Censé ramener l’Olympique Lyonnais sur le devant de la scène européenne, Loïs Openda a cristallisé les espoirs rhodaniens. Mais l’élimination face à Fenerbahçe (2-1) et la relégation en Ligue Europa soulèvent déjà de lourdes interrogations. Brouillon sur le terrain et pesant lourd sur des finances exsangues, l’ancien buteur lensois est-il vraiment le grand coup espéré par les Gones ? En Artois, certains se disent déjà que l’on a peut-être échappé au pire.
L’Olympique Lyonnais a dit adieu à ses rêves de Ligue des Champions. Éliminés mercredi soir dans l’enfer turc de Fenerbahçe, les Gones devront se contenter de la Ligue Europa. Un véritable coup de massue sportif, mais surtout le révélateur d’un malaise offensif incarné par une recrue phare : Loïs Openda.
Buteur au match aller, l’international belge portait sur ses épaules la lourde responsabilité de guider l’attaque lyonnaise. Au sortir d’une saison fantomatique à la Juventus Turin, l’attaquant cherchait une terre de relance. Mais sa prestation sur les rives du Bosphore a laissé un goût de trop peu.

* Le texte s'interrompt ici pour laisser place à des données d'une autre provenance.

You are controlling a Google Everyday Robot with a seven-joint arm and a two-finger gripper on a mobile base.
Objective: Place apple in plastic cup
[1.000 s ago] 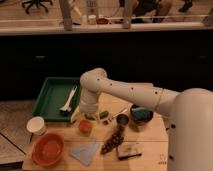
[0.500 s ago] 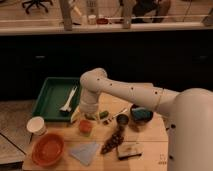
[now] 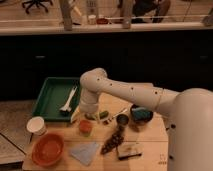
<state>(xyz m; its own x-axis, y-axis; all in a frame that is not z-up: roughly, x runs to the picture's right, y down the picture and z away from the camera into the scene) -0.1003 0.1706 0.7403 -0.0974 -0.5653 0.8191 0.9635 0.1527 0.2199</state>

Beaucoup d’activité, un cruel manque de lucidité
Crédité d’un sévère « 3 » dans les colonnes de L’Équipe, le match d’Openda symbolise ses immenses difficultés actuelles. Si personne ne peut lui reprocher son investissement, notamment son pressing asphyxiant dès la 6e minute a fait perdre les pédales à la défense turque, son efficacité dans la zone de vérité a été catastrophique.
Déconnecté de ses partenaires dans l’axe, il a manqué de justesse technique à chaque moment clé comme à la 50e minute où il rate une occasion en or de la tête sur un centre de Fofana.
64e minute : Il pense enfin égaliser, mais son but est logiquement refusé pour une position de hors-jeu de quelques centimètres.
Bilan : Un carton jaune pour frustration, deux petits dribbles réussis et un isolement tactique frappant, malgré une belle offrande non convertie vers Tessmann (34e).
Faut-il déjà s’inquiéter ?
Le passif du joueur appelle à la prudence. Si sa mayonnaise n’a jamais pris à la Juventus, rappelons qu’il lui avait également fallu un certain temps d’adaptation lors de son arrivée au RC Lens avant de tout écraser.
En coulisses, cette entame ratée fait doucement sourire ceux qui auraient aimé le voir revenir à la Gaillette. Cet été, le RC Lens s’était sérieusement penché sur l’idée d’un retour de son ancien prodige. Mais face au salaire pharaonique exigé par le Belge après son passage à la Juve, la direction lensoise avait dû jeter l’éponge.
Panique à la direction financière de l’OL
Car à Lyon, l’équation économique vire au cauchemar. La non-qualification en Ligue des Champions prive instantanément le club d’un chèque minimum de 23 millions d’euros, sans compter les revenus colossaux liés à la billetterie et au marketing que n’offrira jamais la Ligue Europa.
Pour le directeur financier de l’OL, la pression est maximale. Le plan de redressement validé par la DNCG et les contraintes du fair-play financier imposaient déjà de vendre pour 25 M€ supplémentaires. Si le transfert d’Afonso Moreira au Bayer Leverkusen (32 M€) a donné un peu d’air, le trou béant laissé par cette élimination oblige le club à sacrifier d’autres cartouches d’ici la fin du mercato :
Le milieu offensif Pavel Sulc et le défenseur Ruben Kluivert sont poussés vers la sortie. Pire encore, le jeune Malick Fofana (unique buteur lyonnais hier soir), qui souhaitait rester pour disputer la C1, pourrait finalement être vendu à contrecœur pour renflouer les caisses.